Source information>
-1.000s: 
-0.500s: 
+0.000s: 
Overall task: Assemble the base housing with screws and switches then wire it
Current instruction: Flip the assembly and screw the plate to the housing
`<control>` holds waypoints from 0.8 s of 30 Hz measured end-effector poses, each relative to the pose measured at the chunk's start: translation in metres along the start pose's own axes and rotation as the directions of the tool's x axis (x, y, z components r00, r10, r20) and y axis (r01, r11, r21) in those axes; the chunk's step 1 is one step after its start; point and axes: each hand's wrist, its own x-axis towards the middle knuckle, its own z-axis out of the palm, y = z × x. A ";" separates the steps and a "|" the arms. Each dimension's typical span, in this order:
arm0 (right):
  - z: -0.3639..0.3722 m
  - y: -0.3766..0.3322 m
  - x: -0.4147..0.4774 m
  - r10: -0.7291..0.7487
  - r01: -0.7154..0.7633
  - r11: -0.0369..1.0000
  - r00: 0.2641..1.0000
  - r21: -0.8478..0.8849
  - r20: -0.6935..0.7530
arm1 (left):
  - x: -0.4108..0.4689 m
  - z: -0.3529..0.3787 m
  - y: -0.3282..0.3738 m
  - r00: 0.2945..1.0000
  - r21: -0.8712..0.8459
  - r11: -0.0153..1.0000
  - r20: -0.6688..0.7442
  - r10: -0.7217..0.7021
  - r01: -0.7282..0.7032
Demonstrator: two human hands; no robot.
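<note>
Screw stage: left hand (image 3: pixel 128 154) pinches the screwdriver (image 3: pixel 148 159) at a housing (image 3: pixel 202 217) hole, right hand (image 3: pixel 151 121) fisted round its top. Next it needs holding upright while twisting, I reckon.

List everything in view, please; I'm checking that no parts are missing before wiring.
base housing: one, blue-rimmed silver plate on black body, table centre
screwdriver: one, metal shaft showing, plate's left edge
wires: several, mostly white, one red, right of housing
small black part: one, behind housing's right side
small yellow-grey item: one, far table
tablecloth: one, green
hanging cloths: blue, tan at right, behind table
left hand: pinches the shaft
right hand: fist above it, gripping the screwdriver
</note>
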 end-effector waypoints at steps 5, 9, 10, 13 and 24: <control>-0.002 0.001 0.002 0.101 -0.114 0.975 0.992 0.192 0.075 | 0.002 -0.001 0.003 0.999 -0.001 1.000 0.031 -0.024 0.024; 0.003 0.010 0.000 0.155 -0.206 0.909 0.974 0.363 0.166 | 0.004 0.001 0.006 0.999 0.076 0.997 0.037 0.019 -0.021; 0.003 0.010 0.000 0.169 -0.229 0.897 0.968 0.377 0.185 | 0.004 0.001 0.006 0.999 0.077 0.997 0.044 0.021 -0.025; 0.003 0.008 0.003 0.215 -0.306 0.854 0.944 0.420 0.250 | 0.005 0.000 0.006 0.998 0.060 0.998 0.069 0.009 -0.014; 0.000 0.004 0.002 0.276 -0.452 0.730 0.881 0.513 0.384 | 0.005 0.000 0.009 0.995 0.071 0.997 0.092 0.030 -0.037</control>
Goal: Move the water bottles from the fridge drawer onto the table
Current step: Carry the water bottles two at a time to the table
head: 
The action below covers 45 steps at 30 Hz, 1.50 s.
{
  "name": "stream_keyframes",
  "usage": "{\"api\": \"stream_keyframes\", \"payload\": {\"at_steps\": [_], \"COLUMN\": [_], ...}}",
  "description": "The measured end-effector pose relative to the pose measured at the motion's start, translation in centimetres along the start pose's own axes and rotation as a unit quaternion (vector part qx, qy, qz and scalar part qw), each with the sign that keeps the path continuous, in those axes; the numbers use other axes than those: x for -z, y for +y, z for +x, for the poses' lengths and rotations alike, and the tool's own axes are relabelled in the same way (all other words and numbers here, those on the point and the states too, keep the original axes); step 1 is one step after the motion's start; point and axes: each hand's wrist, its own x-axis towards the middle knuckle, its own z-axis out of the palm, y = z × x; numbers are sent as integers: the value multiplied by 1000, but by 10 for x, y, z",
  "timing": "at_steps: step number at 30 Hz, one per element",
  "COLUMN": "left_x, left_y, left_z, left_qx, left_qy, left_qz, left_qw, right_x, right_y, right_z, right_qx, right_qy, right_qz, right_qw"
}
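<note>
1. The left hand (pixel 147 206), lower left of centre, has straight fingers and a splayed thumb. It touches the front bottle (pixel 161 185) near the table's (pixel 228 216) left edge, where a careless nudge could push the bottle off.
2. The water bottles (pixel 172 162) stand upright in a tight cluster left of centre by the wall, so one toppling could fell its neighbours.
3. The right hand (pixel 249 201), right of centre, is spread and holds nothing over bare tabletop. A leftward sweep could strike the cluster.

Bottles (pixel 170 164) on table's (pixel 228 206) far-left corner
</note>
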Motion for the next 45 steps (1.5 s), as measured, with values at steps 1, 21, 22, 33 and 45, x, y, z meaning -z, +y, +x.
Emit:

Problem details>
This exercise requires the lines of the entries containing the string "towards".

Written reply>
`<control>` holds waypoints from 0.8 s of 30 Hz measured end-effector poses, each relative to the pose measured at the chunk's start: translation in metres along the start pose's own axes and rotation as the directions of the tool's x axis (x, y, z components r00, r10, r20) and y axis (r01, r11, r21) in those axes; the chunk's step 1 is one step after its start; point and axes: each hand's wrist, its own x-axis towards the middle knuckle, its own z-axis out of the palm, y = z × x. A ";" separates the steps and a "|" the arms. Each dimension's typical span, in this order:
  "description": "The measured end-effector pose relative to the pose measured at the motion's start, translation in centimetres along the start pose's own axes and rotation as a unit quaternion (vector part qx, qy, qz and scalar part qw), each with the sign that keeps the path continuous, in those axes; the numbers use other axes than those: x for -z, y for +y, z for +x, for the poses' lengths and rotations alike, and the tool's own axes are relabelled in the same way (all other words and numbers here, those on the point and the states too, keep the original axes); step 1 is one step after the motion's start; point and axes: each hand's wrist, its own x-axis towards the middle knuckle, its own z-axis out of the palm, y = z × x; numbers are sent as integers: the value multiplied by 1000, but by 10 for x, y, z",

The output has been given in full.